PhenoSelect: Training a Neural Network Because I Refuse to Click on 100,000 Leaves

A Blog Post

An introduction to PhenoSelect, an open-source deep learning pipeline designed to automate leaf segmentation and trait classification in High-Throughput Plant Phenotyping (HTPP). Built on the YOLOv11 framework , this tool processes RGB-NIR and hyperspectral imagery to extract quantitative leaf-level data.

There is an old saying in programming: “I will happily spend six months writing code to automate a task that would have taken me three days to do manually.” (… Or something like it)

During my recent internship at Forschungszentrum Jülich (FZJ) in Germany, I lived this cliché. But to be fair, the scale of the problem demanded it (At least that is what I’m telling myself in hindsight to justify spending six months on it). I was working with data from the “FieldWeasel” – a massive, gantry-based High-Throughput Plant Phenotyping (HTPP) platform (see image below). It captures thousands of high-resolution RGB, Near-Infrared (NIR), and Hyperspectral (HSI) images.

While an “Analysis Bottleneck” isn’t a given in every plant science project, the sheer output of the FieldWeasel made it inevitable here. We had the data, but we couldn’t simply see the water stress with the naked eye. We needed the hard numeric data hidden in the pixels, and extracting that was the challenge.

The “Big Data” Trap

Here is the math that kept me up at night: Consider a modest experiment with 100 blueberry plots, imaged at five time points. If each plant has roughly 200 leaves, that is 100,000 leaf instances.

If I were to manually annotate those (identifying the relevant 1% of the dataset, counting them, and outlining them) and if I was incredibly fast (1 second per leaf), that single experiment would cost me 3.5 days of continuous, non-stop clicking. No coffee breaks. No sleep. Just clicking.

I decided there had to be a better way. I didn’t want to spend my internship drawing polygons. I wanted to spend it building something that would draw polygons for me.

Enter PhenoSelect: a modular deep learning pipeline I developed to automate leaf segmentation and trait classification.

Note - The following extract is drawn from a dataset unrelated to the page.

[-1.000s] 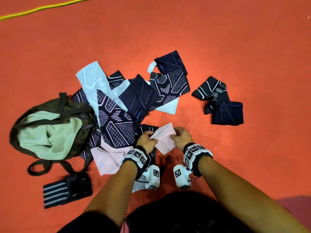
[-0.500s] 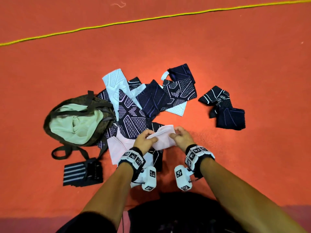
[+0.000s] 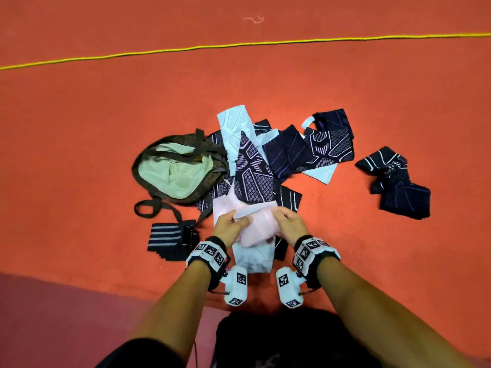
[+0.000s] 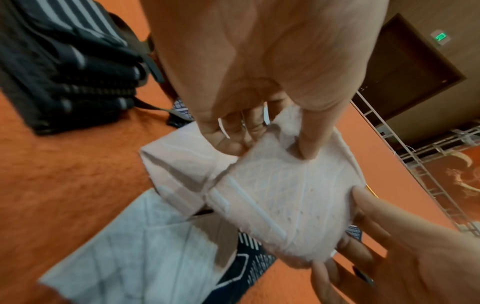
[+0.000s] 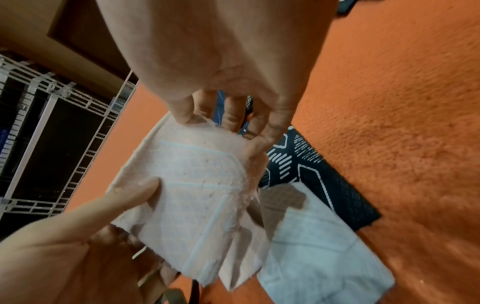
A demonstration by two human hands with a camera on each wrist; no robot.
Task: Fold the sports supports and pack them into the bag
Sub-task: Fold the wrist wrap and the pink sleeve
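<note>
A pale pink support (image 3: 259, 225) is held above the orange floor (image 3: 106, 128) — its left edge is pinched between the thumb and curled fingers of the left hand (image 3: 229, 226), its right edge likewise by the right hand (image 3: 291, 225). The open olive bag (image 3: 178, 170) is seen at 10 o'clock from the hands. Dark patterned supports (image 3: 305, 152) are heaped at 12 o'clock — a folded dark pair (image 3: 396, 187) lies apart at 2 o'clock.

pink support (image 3: 259, 228) folded over, held lower
</note>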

Why Not Use Existing Tools?

Before I started writing Python scripts, I looked at what was already out there. The landscape of phenotyping software is vast, but it tends to be polarized.

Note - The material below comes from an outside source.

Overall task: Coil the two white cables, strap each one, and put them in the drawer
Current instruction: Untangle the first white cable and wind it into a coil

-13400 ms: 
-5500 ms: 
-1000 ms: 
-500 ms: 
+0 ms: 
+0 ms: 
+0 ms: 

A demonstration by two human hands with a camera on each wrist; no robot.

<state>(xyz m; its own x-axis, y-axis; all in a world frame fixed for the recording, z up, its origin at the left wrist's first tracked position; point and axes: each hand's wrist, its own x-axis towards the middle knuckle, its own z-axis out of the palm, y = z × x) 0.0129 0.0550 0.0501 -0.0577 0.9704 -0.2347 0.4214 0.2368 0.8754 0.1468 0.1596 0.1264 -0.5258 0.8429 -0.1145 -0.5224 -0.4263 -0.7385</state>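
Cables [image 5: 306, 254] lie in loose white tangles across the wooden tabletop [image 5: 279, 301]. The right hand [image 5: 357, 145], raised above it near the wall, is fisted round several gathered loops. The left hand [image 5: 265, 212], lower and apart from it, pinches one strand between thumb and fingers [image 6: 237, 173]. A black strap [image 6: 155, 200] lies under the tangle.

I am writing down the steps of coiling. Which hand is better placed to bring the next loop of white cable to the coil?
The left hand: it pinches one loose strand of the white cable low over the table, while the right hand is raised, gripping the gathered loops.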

On one side, you have highly automated tools like ARADEEPOPSIS. It uses semantic segmentation to classify pixels as “healthy,” “senescent,” or “background”. This is great for whole-plant stress quantification, but it doesn’t distinguish one overlapping leaf from another. It gives you a “blob” of plant tissue, not a count of leaves or their individual sizes.

On the other side, you have user-friendly web apps that run instance segmentation. These can outline leaves beautifully, but they often lack the second critical step: classification. They tell you “This is a leaf,” but they can’t tell you “This is a fully visible, healthy leaf suitable for spectral analysis.”

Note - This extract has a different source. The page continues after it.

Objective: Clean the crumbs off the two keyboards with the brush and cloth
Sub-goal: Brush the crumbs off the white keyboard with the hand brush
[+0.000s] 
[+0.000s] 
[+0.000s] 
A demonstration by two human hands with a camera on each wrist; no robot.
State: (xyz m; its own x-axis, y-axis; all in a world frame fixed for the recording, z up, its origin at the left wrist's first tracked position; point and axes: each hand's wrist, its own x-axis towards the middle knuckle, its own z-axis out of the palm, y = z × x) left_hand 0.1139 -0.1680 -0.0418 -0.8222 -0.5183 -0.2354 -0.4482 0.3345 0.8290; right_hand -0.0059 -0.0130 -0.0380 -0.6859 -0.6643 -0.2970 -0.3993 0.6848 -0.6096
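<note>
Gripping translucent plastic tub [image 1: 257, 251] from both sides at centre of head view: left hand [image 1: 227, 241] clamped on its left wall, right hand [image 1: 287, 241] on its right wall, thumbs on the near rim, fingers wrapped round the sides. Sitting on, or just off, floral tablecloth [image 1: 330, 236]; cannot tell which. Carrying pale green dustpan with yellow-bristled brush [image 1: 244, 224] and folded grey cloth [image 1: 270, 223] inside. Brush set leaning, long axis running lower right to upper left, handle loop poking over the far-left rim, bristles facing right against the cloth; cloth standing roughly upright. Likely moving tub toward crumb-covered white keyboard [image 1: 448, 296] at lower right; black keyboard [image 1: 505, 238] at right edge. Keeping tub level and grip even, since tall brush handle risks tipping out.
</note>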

I needed a hybrid. I needed a tool that could:

Segment: Find every individual leaf instance (Instance Segmentation).
Classify: Tell me if that leaf is healthy, mature, or fully exposed (Classification).
Scale: Process thousands of images with the scalability required for HTPP data.

… aaaand I also really want to learn more about neural networks and practical applications of it, so I closed my eyes and decided that this would be the best approach.

Segmentation Stage (1/2)

PhenoSelect is built on Python 3.10 and leverages the Ultralytics YOLOv11 framework. I chose YOLO (You Only Look Once) because of its balance between speed and accuracy. It processes the image in one pass, making it computationally efficient.

The first step was training the model to recognize leaves in complex canopy images. While the pipeline runs nicely on standard RGB images, I had access to a NIR1 (700-900nm) band. I swapped the Blue channel for this NIR band to squeeze out slightly better contrast between the leaf tissue and the soil/pot background.

To make the model robust against the chaotic nature of a plant canopy, I leaned heavily on Mosaic Data Augmentation. This technique stitches four training images together into a single mosaic. This forces the model to learn to detect leaves in different contexts and scales, crucial when you have leaves at various depths in the canopy that might look tiny compared to those in the foreground.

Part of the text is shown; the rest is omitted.